The Saturday Club emptying a trailer

In the Walled Garden, Colin put his back (and knees) into sprucing things up before winter comes.  He created some neat and attractive borders on the garden’s south side.

Come rain or shine, the Saturday Club is always ready for a spot of hard work. Last Saturday, the team looked for walnuts, topped up the bird feeders and loaded up the logs. While they dried off, they enjoyed an enrichment talk from Jon on how to think outside the box when spying out business opportunities.

Mushrooms growing at the Estate

A gorgeous array of fungi is clearly enjoying autumn at South Ormsby Estate. Visible on the public footpath opposite the Massingberd Arms, the large, pale fungi are shaggy mane, and their smaller, dun neighbours are common stump brittlestem.

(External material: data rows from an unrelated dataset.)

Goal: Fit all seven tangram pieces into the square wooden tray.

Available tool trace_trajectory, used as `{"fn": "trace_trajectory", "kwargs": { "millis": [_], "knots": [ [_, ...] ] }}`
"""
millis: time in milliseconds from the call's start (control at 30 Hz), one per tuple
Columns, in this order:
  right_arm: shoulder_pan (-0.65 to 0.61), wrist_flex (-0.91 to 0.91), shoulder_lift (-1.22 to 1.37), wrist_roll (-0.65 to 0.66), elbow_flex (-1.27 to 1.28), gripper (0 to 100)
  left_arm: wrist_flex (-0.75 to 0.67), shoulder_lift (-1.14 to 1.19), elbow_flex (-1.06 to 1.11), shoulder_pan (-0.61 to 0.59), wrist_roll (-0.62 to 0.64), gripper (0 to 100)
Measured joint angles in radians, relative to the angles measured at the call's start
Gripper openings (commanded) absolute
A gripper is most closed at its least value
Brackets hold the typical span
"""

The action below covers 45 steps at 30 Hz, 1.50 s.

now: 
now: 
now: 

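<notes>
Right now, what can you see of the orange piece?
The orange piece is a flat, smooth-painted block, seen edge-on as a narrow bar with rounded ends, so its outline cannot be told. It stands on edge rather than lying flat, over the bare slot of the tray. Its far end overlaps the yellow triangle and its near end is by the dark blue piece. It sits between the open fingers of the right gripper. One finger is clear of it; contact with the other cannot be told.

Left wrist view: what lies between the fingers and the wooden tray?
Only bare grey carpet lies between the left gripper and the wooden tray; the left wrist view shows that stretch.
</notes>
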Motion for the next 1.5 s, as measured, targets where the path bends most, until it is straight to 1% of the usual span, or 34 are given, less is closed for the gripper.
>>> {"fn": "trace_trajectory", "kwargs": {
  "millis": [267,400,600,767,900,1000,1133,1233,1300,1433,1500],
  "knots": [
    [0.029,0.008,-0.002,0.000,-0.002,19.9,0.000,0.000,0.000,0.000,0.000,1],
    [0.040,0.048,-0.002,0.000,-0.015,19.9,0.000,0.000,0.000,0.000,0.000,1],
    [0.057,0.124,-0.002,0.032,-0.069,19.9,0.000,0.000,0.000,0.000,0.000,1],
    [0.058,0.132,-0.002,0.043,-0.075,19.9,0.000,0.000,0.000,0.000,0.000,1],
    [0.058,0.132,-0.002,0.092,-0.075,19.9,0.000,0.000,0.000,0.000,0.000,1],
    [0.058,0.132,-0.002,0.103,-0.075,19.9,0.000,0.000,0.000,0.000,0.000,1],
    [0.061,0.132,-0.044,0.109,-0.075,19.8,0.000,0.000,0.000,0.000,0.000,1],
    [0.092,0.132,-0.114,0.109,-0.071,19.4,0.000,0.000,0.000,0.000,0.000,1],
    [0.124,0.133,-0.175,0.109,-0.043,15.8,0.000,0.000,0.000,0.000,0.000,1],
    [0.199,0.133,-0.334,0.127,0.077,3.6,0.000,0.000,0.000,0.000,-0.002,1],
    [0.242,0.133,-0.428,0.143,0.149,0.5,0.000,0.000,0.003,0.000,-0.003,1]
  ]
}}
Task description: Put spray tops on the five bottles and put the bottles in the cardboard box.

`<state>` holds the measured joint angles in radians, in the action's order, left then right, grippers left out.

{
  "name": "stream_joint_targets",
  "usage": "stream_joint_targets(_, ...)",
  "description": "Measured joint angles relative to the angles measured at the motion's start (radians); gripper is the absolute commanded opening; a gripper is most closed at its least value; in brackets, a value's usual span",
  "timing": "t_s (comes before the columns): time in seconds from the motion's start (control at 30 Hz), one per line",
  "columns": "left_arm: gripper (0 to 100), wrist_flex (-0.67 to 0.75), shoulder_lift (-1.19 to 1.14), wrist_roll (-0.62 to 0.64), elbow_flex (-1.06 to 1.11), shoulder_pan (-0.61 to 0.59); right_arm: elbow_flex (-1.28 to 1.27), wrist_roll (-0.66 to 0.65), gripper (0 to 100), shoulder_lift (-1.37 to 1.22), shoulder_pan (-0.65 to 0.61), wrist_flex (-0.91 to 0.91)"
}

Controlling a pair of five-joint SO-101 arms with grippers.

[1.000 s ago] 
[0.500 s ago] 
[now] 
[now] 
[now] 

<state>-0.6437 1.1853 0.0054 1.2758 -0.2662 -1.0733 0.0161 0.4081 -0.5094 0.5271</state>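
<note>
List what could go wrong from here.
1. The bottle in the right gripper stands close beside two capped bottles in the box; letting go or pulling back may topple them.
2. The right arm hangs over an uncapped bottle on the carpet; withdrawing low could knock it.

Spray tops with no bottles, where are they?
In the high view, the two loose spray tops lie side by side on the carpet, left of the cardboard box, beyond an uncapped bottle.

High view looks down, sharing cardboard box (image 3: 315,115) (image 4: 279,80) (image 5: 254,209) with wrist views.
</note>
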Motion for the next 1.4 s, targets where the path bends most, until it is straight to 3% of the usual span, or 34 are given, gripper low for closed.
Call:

The common stump brittlestem (Psathyrella piluliformis) produces clusters of small mushrooms, typically on rotting timber, whose shades of red-brown vary with moisture levels. The shaggy mane (Coprinus comatus) is a common fungus equally at home on lawns and waste-ground. While the fresh fruiting body has a white, scaly appearance, this mushroom has the dubious distinction of turning black and dissolving into an inky liquid within hours of being picked or releasing spores. It is always the case that only expert mycologists should contemplate eating wild mushrooms. That aside, the shaggy mane is very good at making itself unappetising.

The main part of these organisms, a potentially huge connected network known as the mycelium, lies beneath the surface. To thrive, the mycelium needs a good supply of organic matter – Lincoln Red manure and rotting leaves and wood will do nicely – combined with minimal disturbance to the ground in the form of fertilisers, pesticides, compaction, ploughing or flooding. The presence of these fungal fruiting bodies suggests that we are blessed to live and work on a healthy and biodiverse piece of land.